Not Sure Whether to Choose an Osteopath or a Physio?

What's the difference between an Osteopath and a Physiotherapist?

What's the difference between Osteopathy and Physiotherapy?

These are some of the most frequently asked questions by patients when considering making an initial appointment. Whilst there are considerable similarities between Osteopathy and Physiotherapy, there is also variation in how they are practiced. Both Osteopathy and Physiotherapy are recognised primary health care professions, yet each profession is derived from independent schools of thought and as such their approach to patient treatment differs.

Osteopath Vs Physio - What's the Difference?

Both Osteopathy and Physio incorporate orthopaedic and neurological examination to make a diagnosis and advise the use of similar exercises and application of self-care strategies (such as use of heat or cold packs) as part of patient management. The differences between the two professions perhaps becomes more apparent in the range of techniques used, how and to where in the body treatment is applied, and the underlying philosophy behind why such techniques are applied.

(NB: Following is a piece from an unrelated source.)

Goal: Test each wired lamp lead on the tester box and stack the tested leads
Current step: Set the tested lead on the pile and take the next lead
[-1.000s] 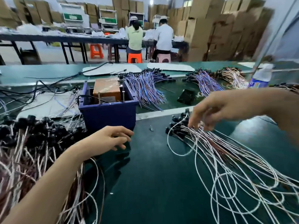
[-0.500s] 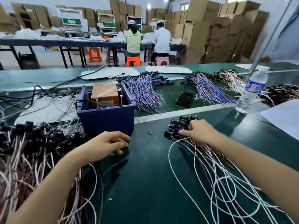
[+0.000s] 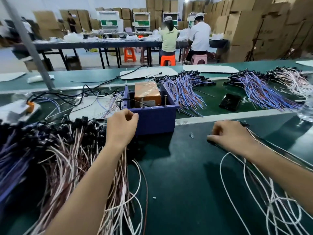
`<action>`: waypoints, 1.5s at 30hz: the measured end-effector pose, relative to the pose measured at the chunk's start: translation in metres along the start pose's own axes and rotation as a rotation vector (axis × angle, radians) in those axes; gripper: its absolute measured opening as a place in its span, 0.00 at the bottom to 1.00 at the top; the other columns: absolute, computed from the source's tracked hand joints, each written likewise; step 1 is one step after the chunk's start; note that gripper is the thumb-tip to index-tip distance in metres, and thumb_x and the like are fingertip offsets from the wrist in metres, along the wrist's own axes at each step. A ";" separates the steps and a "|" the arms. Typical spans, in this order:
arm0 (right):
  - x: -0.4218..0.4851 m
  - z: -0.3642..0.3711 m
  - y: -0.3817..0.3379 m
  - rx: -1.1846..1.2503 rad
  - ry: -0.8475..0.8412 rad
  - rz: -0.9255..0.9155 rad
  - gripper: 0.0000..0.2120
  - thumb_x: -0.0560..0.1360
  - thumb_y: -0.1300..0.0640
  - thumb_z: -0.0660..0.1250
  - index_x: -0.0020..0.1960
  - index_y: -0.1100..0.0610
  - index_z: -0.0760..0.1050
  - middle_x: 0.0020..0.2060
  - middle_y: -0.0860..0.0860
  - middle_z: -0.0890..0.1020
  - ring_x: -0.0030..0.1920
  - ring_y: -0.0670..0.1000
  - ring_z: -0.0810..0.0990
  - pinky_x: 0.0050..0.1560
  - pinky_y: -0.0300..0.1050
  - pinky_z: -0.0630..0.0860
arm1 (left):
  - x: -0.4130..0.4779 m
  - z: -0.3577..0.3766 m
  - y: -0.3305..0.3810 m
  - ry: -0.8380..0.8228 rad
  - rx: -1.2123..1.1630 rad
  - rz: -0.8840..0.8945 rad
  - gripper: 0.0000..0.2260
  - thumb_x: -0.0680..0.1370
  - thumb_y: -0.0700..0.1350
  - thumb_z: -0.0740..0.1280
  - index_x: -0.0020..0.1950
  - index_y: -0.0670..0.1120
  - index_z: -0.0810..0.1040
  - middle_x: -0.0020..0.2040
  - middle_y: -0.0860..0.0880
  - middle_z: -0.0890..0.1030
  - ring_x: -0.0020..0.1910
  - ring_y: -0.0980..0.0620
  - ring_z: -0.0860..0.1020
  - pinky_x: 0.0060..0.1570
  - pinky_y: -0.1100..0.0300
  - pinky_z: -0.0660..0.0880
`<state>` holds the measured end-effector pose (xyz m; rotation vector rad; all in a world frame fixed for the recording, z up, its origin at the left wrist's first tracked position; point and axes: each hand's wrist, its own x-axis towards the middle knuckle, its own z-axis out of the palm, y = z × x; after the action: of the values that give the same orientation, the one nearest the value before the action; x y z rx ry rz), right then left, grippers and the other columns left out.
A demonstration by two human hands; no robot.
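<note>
The left hand (image 3: 121, 128) hovers just before the blue tester box (image 3: 157, 119), by its near left corner. Its grip is curled, thumb against forefinger; whether it pinches a wire cannot be told. Under that forearm lies a heap of pink-wired leads (image 3: 67, 153). The right hand (image 3: 232, 134) rests on the green counter (image 3: 177, 167), well right of the box. Its grip is curled over the black socket ends of the white-wired leads (image 3: 279, 209), whose wires loop away beneath the wrist.

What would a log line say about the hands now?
left hand: fingers curled, beside tester box | right hand: gripping black end of white leads
</note>
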<state>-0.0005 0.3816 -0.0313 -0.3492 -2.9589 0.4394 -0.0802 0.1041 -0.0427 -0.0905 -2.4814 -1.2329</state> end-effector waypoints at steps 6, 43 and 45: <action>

The Physiotherapist Approach

Physiotherapists are generally recognised for their work in managing and rehabilitating patients post injury or surgery and are trained with an emphasis on exercise-based management. Physiotherapists generally focus specifically on the areas of injury, treating the site of pain. They use a range of techniques including ultrasound, soft tissue or massage to the local area, stabilising injuries with tape, and remedial and rehabilitation exercises. Physiotherapy sessions generally last an hour.

The Osteopaths Approach

Osteopaths typically work with their emphasis more on muscles, joints and the mobility of spinal segments rather than specifically on the area of pain, the spine and the nervous system. The inter-relationships between all areas and tissues of the body are considered when devising treatment and management plans, a ‘holistic’ approach. Osteopaths, in a sense, work with a mixture of chiropractic and physiotherapy techniques in their treatments, applying manipulations to the spine and other joints - like chiropractors, but also apply soft tissue therapy similar to physiotherapists, such as massage, gentle joint articulation and rehabilitation exercise prescription. Osteopaths may also incorporate visceral osteopathic techniques and cranial osteopathy techniques into treatments.